▶ **Recorded information**
--------------------

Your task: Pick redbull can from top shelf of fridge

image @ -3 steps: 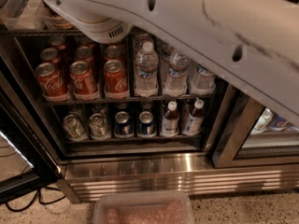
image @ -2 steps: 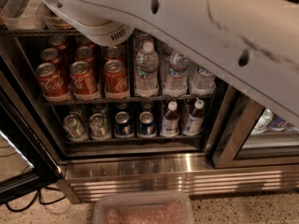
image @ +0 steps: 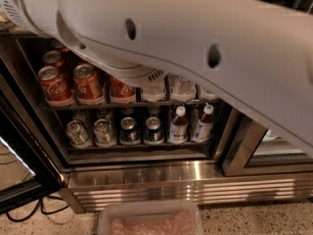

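Observation:
The fridge (image: 171, 180) is a drinks cooler with a stainless steel base, and its glass door (image: 19, 151) stands open at the left. My white arm (image: 195, 43) crosses the whole upper part of the camera view. It hides the top shelf and any redbull can. The gripper is out of view, past the arm's end. Below the arm I see a rack of red cola cans (image: 54, 82) with water bottles (image: 183, 87) beside them.
The lowest rack holds several silver and blue cans (image: 129, 129) and two small bottles (image: 178, 124). A clear plastic container (image: 149, 219) sits on the floor in front. Cables (image: 29, 212) lie at the lower left. A second cooler door frame (image: 244, 146) stands at the right.
My arm has swung lower across the view and now covers the tops of the water bottles and more of the cola rack. The fridge contents have not moved.

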Motion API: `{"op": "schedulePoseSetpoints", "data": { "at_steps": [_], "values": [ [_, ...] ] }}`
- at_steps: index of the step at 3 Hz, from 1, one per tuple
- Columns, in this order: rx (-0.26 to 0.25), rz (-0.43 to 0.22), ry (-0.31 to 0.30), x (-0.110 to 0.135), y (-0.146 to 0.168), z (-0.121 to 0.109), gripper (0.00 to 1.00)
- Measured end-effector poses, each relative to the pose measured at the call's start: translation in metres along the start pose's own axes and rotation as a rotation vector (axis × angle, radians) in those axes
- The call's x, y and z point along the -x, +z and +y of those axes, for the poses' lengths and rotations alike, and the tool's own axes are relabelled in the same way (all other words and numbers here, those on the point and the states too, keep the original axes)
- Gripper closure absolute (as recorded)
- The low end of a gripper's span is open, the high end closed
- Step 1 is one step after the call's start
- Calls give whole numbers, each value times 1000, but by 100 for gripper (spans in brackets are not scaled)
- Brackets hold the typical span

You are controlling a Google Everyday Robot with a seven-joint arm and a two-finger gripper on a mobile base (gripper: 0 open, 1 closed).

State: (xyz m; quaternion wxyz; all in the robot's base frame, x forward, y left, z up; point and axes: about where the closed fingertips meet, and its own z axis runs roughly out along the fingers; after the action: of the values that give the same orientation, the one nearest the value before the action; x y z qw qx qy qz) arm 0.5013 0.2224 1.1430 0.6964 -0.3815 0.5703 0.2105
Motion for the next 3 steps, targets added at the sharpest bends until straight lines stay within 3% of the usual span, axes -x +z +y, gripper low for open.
{"op": "schedulePoseSetpoints", "data": {
  "at_steps": [1, 2, 3],
  "values": [
    [11, 54, 20, -4, -41, 12, 100],
    [-10, 98, 9, -9, -77, 5, 100],
    [-9, 98, 5, -8, -79, 6, 100]
  ]
}}
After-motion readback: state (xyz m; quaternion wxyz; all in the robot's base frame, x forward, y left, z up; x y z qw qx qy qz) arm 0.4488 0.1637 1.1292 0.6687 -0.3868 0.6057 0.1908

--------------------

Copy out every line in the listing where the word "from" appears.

▶ **Your solution**
Your task: Pick redbull can from top shelf of fridge
- at_steps: index of the step at 3 Hz, from 1, one per tuple

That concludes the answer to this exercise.